> **WHAT IS BEING ASKED**
State how many lines in the records hold the word "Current", giving the number and no other text.

> **LISTED RECORDS**
============
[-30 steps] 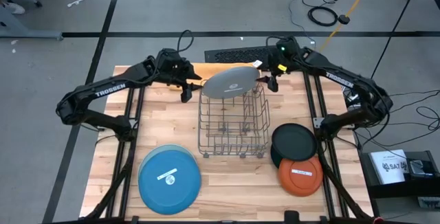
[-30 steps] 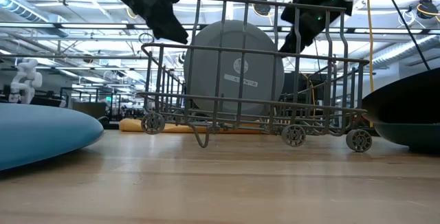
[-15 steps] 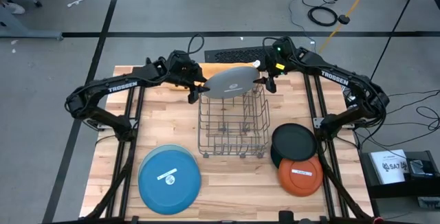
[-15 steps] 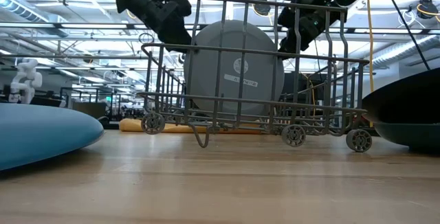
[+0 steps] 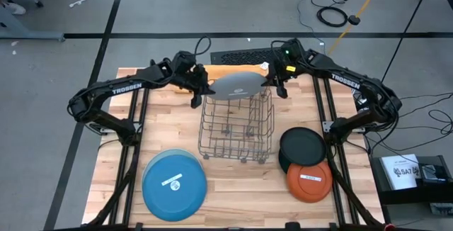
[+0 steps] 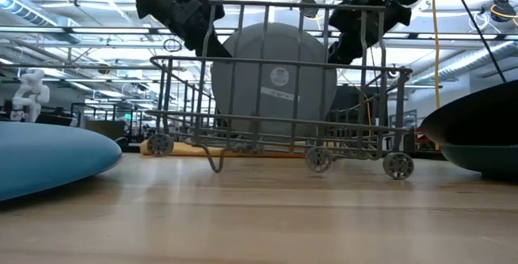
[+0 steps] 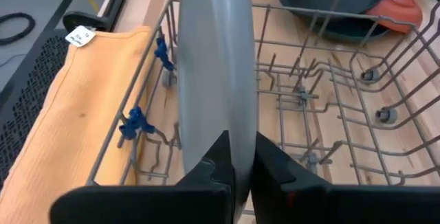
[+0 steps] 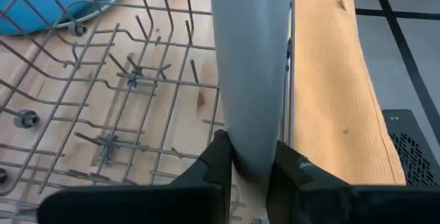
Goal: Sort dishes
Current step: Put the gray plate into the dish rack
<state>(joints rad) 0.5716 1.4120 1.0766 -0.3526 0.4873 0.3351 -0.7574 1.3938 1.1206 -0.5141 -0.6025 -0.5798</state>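
Observation:
A large grey plate (image 5: 237,86) stands on edge in the far end of the wire rack (image 5: 236,132), its lower part down between the wires. My left gripper (image 5: 202,89) is shut on its left rim and my right gripper (image 5: 271,83) on its right rim. In the low view the plate (image 6: 275,82) shows behind the rack's bars with a white sticker on its face. A large blue plate (image 5: 174,183) lies flat at the near left. A smaller black plate (image 5: 303,144) and an orange plate (image 5: 309,181) lie at the near right, the orange one overlapping the black one's near edge. My left gripper pinches the grey plate's rim (image 7: 237,138) between its two fingers, one on each face, on the plate's left side. The fingers (image 7: 216,165) come from the table's left, slanting down. The plate stands upright, its lower part inside the rack. My right gripper pinches the plate's rim (image 8: 251,148) on its right side, with one finger on each face. Its fingers (image 8: 285,165) come from the table's right, slanting down. The plate stays upright between the two grips.
An orange cloth (image 5: 233,71) lies along the table's far edge behind the rack, next to a dark mat (image 5: 241,56). Bare wood lies between the rack and the blue plate.
My left gripper has moved right and down to the grey plate's rim. Both grippers have shut on the plate. The rack and the plate in it have slid a little toward the table's left, and the plate has turned slightly, its sticker now tilted.

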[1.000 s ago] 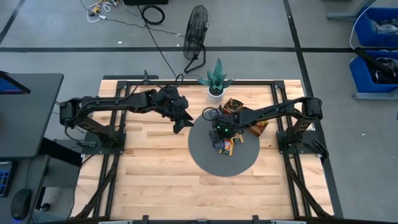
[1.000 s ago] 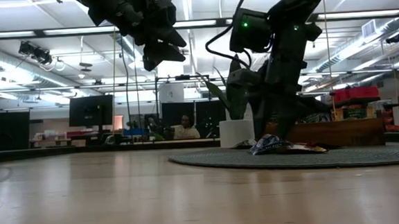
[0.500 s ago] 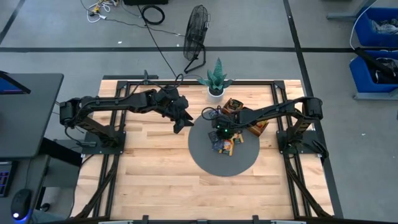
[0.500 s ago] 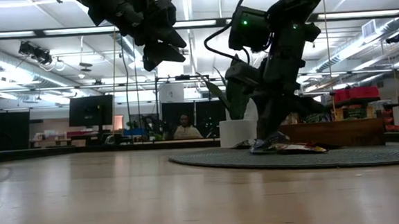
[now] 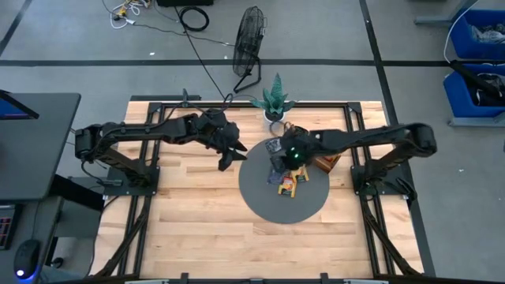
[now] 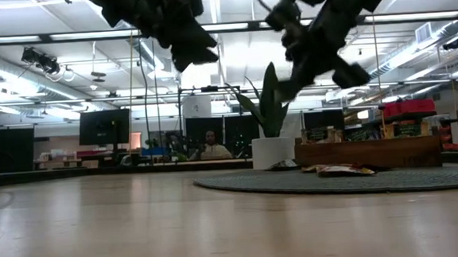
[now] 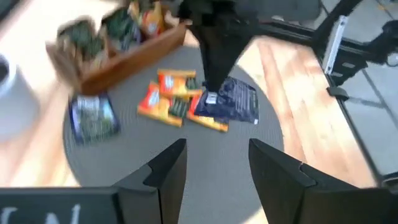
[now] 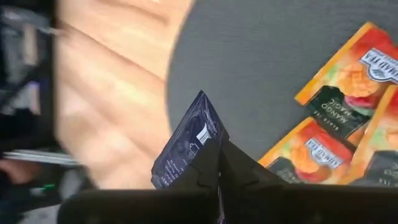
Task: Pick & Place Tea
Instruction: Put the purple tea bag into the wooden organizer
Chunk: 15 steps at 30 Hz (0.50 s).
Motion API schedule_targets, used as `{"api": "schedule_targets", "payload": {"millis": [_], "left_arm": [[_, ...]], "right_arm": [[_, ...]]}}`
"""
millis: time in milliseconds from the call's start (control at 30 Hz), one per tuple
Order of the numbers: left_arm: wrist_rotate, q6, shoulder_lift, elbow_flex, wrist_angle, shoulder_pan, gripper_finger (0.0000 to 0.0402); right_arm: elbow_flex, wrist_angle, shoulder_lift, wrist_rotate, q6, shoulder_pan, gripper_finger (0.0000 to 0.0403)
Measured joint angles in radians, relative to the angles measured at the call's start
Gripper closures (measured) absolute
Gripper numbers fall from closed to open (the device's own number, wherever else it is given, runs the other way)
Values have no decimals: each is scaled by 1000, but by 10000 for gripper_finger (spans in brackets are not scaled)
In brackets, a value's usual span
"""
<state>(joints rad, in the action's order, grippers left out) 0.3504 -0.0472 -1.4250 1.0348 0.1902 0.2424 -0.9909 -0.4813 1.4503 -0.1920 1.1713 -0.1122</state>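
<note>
A second ago my right tool [image 8: 219,163] stood open, low on the grey mat [image 5: 260,201]; now it is raised above it, pinched shut on a dark blue sachet [image 8: 186,142]. The orange sachets [image 5: 288,184] lie on the mat below, just beside the wooden tray [image 7: 118,59]. My left tool [image 7: 211,165] hangs open over the bench [image 5: 197,221], unmoved. A potted plant [image 5: 274,101] stands behind the tray.

Three orange-yellow square tea sachets [image 7: 176,99] lie on the one round grey mat [image 7: 186,162]. Two dark blue sachets [image 7: 231,102] show. One long brown wooden tray [image 7: 130,59] and one potted plant [image 5: 274,101] stand nearby.
</note>
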Motion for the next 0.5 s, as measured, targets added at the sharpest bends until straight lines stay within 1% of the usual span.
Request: {"api": "schedule_targets", "payload": {"millis": [133,267,367,500], "left_arm": [[1,182,1,0,-100,-39,225],[-20,410,2,0,-231,-85,225],[-60,528,3,0,-335,-97,225],[-73,667,3,0,-385,-95,225]], "right_arm": [[0,13,-76,-77,54,-56,403],[0,103,-122,-143,104,-98,403],[0,190,-134,-172,135,-120,403],[0,293,-137,-220,171,-144,403]]}}
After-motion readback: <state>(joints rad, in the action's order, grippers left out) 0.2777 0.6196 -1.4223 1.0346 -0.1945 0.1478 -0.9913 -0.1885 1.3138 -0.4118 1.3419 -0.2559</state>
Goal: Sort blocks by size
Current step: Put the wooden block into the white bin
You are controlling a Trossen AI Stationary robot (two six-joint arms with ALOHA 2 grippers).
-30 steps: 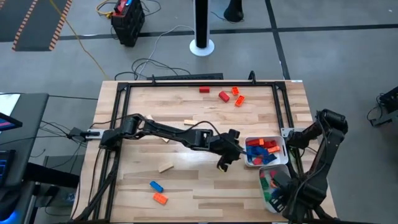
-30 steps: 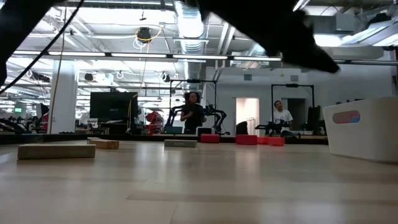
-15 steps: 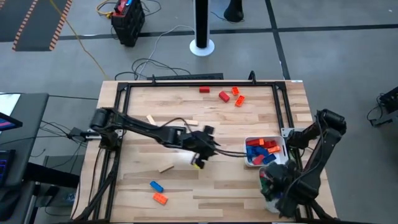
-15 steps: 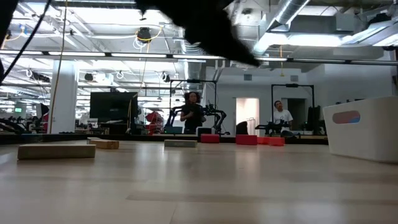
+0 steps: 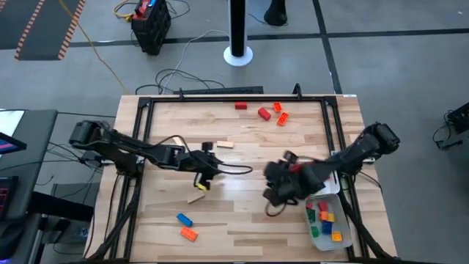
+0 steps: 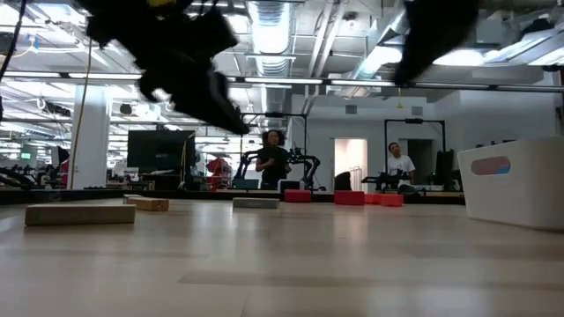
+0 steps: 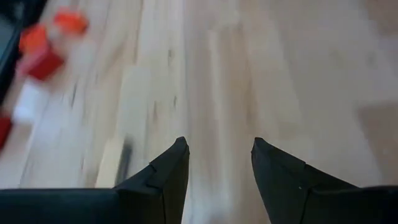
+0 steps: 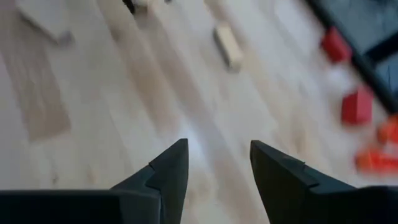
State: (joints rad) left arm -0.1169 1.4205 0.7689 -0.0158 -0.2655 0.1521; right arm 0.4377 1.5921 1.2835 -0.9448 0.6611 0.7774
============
> **WORKED SOLUTION**
2